> [Exercise aim]: Which lines of the material contain the word "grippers"? Show each one.

> [Recorded information]:
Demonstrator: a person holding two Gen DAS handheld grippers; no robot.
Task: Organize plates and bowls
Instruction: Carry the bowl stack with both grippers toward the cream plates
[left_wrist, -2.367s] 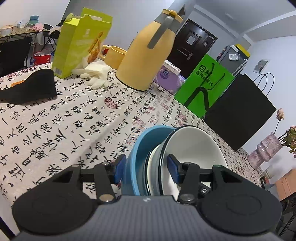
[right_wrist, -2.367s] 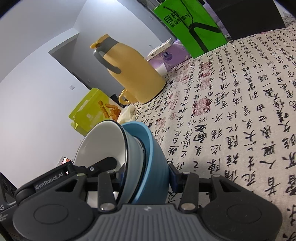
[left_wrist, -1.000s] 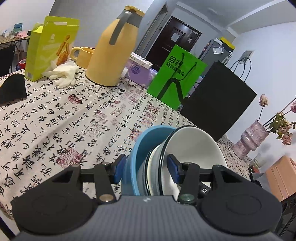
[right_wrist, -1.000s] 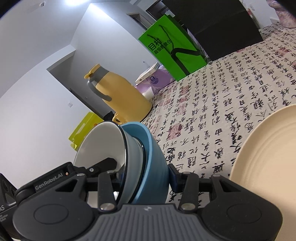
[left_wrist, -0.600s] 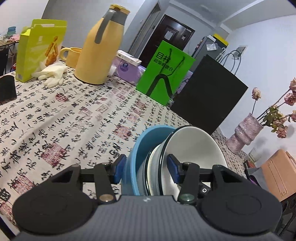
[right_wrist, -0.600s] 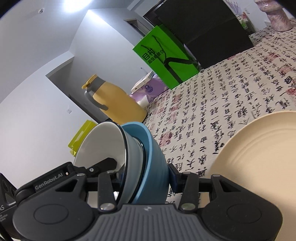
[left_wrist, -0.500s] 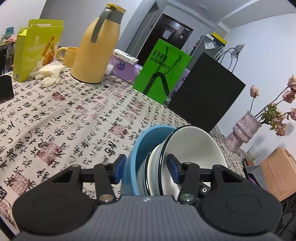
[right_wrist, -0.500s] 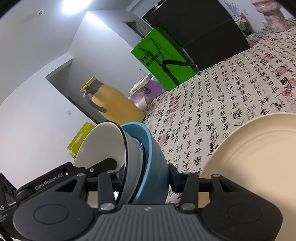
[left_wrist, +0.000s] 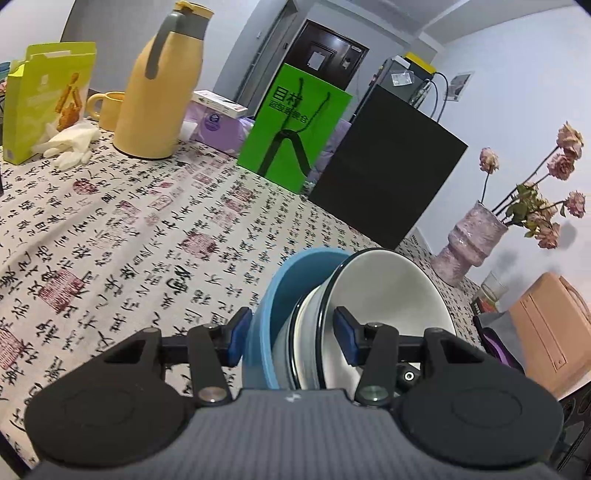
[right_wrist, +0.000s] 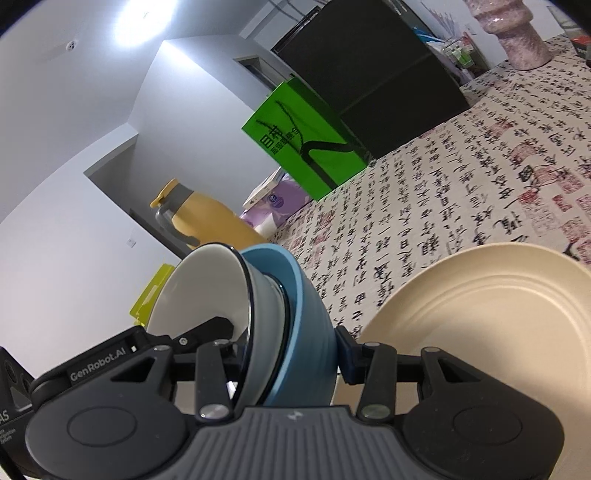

> [Your response]:
Demonstrator: a person holding two Gen DAS handheld grippers; no robot.
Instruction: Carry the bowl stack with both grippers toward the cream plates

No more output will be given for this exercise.